À travers le mode de la caméra cachée, la réalisation se permet beaucoup de choses au niveau des cadres : les caméras sont placées à des endroits plus ou moins improbables, suggérant de voir et revoir les scènes sous des angles divers, avec des regards différents. On en arrive à des scènes presque surréalistes, comme celle de l’hôpital, qui présente un découpage de plans parfait, les figurants étant impeccablement synchronisés, les gestes et actions de chacun remarquablement chorégraphiés. Tout concourt ainsi à aligner les obstacles afin que Truman ne puisse jamais quitter l’île dans laquelle il vit et a toujours vécu.
Même si le monde qu’arpente le personnage de Truman paraît être aux bonnes proportions, il fait néanmoins partie d’une autre dimension, celle d’un média qui modèlerait la réalité à sa guise. Jim Carrey, en incarnant Truman Burbank, révèle de manière remarquable cet état d’homme prisonnier de sa propre réalité. Les meilleurs rôles de Jim Carrey sont ceux qui manquent de le perdre.

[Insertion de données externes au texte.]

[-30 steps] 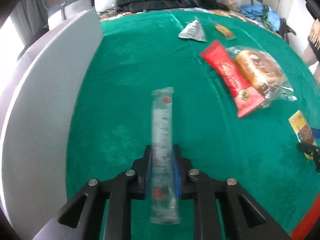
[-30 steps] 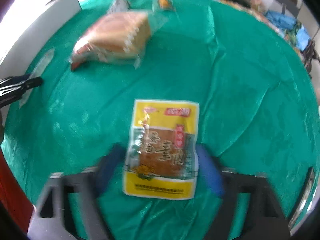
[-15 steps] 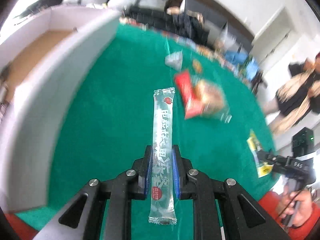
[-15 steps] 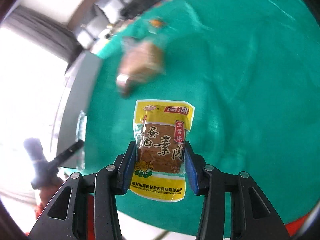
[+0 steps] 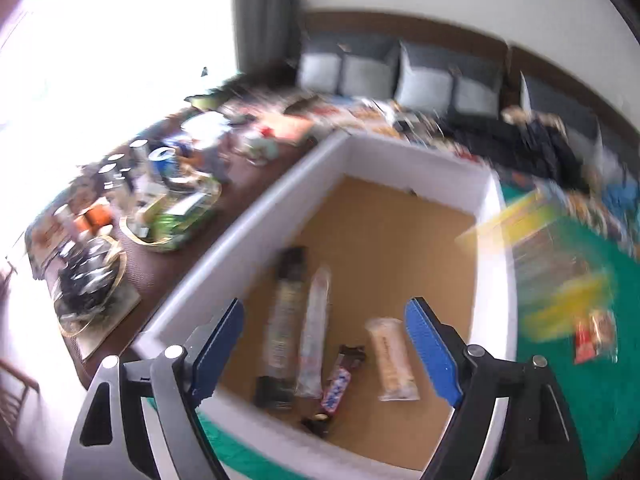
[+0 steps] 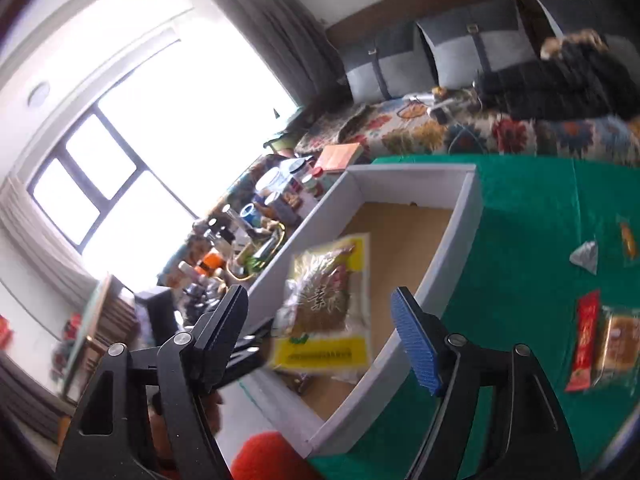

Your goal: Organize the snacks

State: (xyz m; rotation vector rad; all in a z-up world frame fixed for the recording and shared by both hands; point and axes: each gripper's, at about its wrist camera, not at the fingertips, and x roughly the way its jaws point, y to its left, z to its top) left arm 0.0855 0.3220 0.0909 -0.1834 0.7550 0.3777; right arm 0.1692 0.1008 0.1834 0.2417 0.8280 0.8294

Cette claustrophobie intérieure, ces tournoiements introspectifs, l’acteur va les vivre et les reproduire à travers les interprétations de personnages comme ceux de Truman Burbank ou de Joël Barish. Dans Eternal Sunshine of the Spotless Mind (1), Joël Barish se meut dans sa propre conscience, à l’intérieur de souvenirs qu’il a souhaité effacer. Mais le cœur n’oublie jamais ce que la mémoire a gommé. D’une toute autre façon, on cherche dans The Truman Show à éliminer une personne de la vie de Truman (son père, mais aussi Sylvia) ; mais le souvenir de cette personne, lui, est impérissable, et il n’y a qu’à ça que le personnage peut se raccrocher. Dans le film de Gondry, le décor, comme son souvenir, se disperse sous les yeux de Joël. Dans celui de Weir, Truman essaie de reconstituer, à partir de photos de différents magazines, l’image d’une femme dont il n’a gardé qu’un souvenir.
« Comment tout cela va-t-il se terminer ? » s’interroge Truman en regardant le pin’s que porte Sylvia (dans The Truman Show).
« Ok… » répond Joël à Clémentine (à la fin d’Eternal Sunshine).
Qu’une histoire d’amour se termine ou pas, l’important est qu’elle ait un jour commencé.
(1) Eternal Sunshine of the Spotless Mind (Michel Gondry – 2004).